Count all lines holding "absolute" in the data below and say the number, nothing more.
——
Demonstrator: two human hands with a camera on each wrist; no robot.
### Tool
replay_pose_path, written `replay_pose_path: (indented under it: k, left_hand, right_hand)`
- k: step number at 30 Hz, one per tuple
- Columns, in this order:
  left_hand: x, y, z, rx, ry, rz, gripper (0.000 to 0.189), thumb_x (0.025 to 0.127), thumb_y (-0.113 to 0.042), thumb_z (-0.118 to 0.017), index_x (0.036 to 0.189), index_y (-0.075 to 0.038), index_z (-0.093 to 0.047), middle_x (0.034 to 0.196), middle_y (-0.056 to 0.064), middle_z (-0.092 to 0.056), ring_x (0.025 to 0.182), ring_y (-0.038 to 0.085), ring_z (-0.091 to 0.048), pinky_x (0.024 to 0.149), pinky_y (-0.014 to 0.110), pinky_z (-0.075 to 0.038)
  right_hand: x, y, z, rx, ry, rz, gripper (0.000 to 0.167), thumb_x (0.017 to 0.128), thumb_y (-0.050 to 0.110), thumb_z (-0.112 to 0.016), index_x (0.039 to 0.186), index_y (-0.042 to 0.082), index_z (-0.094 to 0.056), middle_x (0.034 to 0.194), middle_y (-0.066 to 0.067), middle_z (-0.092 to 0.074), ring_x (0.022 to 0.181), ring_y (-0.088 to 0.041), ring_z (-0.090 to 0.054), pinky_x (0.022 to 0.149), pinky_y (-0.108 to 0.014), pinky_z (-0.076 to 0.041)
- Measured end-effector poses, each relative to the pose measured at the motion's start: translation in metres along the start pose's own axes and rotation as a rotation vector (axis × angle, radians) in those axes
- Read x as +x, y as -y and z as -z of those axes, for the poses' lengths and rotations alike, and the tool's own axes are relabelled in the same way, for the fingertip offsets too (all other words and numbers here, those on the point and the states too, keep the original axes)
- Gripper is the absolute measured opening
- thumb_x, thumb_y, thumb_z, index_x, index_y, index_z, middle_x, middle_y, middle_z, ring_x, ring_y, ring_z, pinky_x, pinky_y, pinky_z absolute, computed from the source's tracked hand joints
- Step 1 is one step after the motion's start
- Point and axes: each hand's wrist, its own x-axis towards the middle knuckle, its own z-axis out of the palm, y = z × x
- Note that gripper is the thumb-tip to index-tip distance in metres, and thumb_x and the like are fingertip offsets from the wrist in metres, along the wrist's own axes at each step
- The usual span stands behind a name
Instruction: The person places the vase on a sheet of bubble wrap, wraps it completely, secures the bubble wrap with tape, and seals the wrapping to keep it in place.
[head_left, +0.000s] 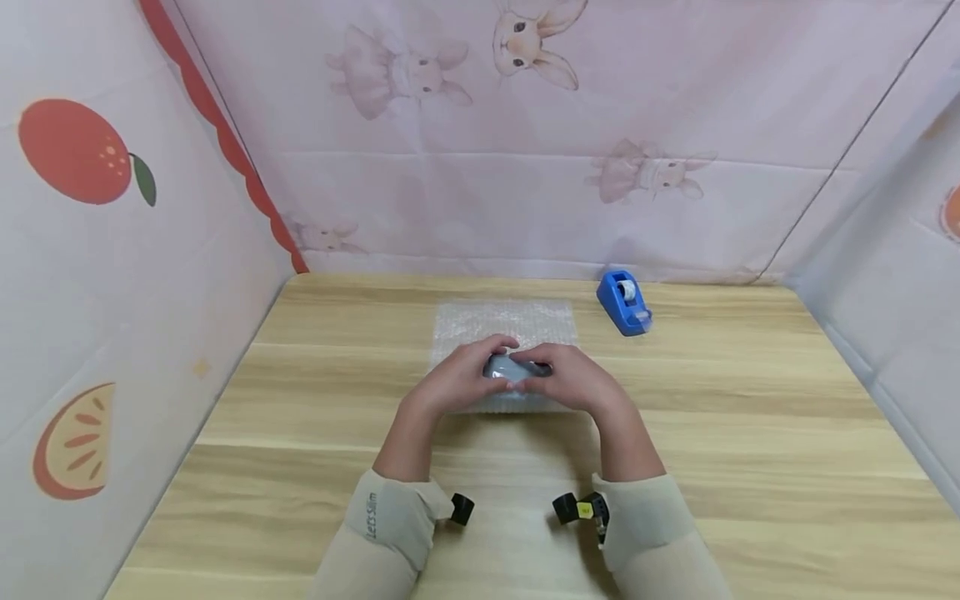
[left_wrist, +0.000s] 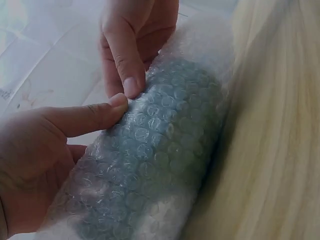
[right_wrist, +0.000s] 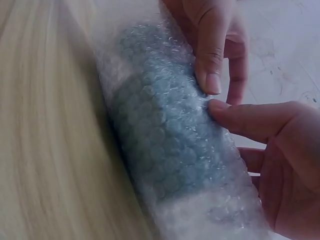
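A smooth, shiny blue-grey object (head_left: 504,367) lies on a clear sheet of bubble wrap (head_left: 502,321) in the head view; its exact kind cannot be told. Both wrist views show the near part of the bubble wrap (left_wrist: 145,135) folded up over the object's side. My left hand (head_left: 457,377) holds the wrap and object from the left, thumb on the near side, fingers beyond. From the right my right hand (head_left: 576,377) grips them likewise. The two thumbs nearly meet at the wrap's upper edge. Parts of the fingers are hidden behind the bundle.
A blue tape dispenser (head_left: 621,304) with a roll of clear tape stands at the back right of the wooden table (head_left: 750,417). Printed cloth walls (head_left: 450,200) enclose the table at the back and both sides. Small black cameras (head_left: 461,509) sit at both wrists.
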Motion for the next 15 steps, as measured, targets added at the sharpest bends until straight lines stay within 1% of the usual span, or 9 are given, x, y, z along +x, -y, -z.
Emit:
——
ANSWER TO THE PROBLEM: 2